## ASSIGNMENT
There should be no pictures in your answer, only an exact copy of the lines from the one with "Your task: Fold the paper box" through the end of the material.
=== DATA BELOW ===
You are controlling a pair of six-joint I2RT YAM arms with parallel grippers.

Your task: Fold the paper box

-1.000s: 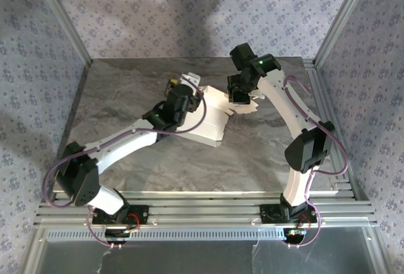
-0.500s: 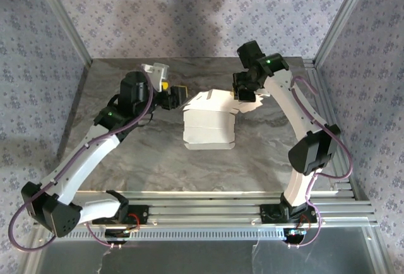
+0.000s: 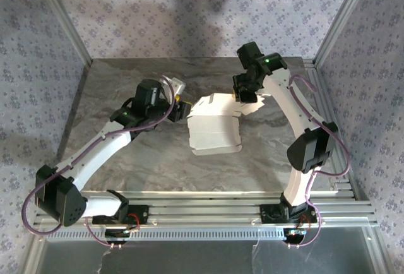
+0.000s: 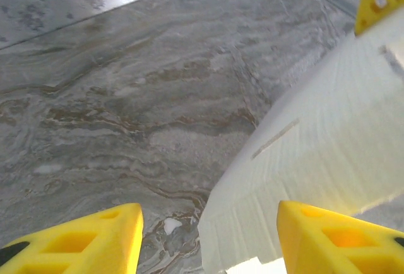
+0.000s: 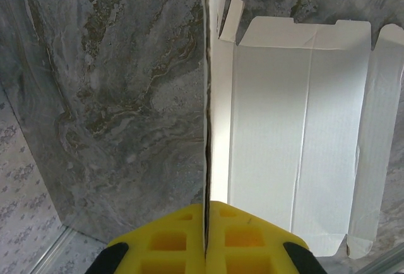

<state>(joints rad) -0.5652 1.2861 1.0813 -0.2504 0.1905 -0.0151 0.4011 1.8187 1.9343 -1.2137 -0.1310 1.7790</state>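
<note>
Paper box (image 5: 297, 129) edge-on in right gripper (image 5: 206, 214)

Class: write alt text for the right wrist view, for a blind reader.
The right tool is shut on an edge-on panel of the white paper box; the creased sheet spreads rightward over a grey marbled table.

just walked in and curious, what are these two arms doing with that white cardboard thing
Two robot arms are folding a paper box, a white die-cut cardboard sheet lying on the marbled table. The right gripper is shut on one side panel and holds it standing on edge. The left gripper is open at the sheet's other end, with a cardboard edge between its jaws but not pinched.
</note>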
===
## OUTPUT OF THE EXERCISE
Your task: Fold the paper box

-1.000s: 
-0.500s: 
+0.000s: 
+0.000s: 
+0.000s: 

<state>(joints rad) -0.5652 1.2861 1.0813 -0.2504 0.1905 -0.0151 0.4011 1.8187 1.9343 -1.2137 -0.1310 1.7790</state>
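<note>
Paper box (image 5: 297, 129) edge-on in right gripper (image 5: 206, 214)

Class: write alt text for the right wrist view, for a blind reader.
The right tool is shut on an edge-on panel of the white paper box; the creased sheet spreads rightward over a grey marbled table.

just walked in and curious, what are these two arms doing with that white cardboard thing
Two robot arms are folding a paper box, a white die-cut cardboard sheet lying on the marbled table. The right gripper is shut on one side panel and holds it standing on edge. The left gripper is open at the sheet's other end, with a cardboard edge between its jaws but not pinched.
</note>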

Work on this exercise has been finished.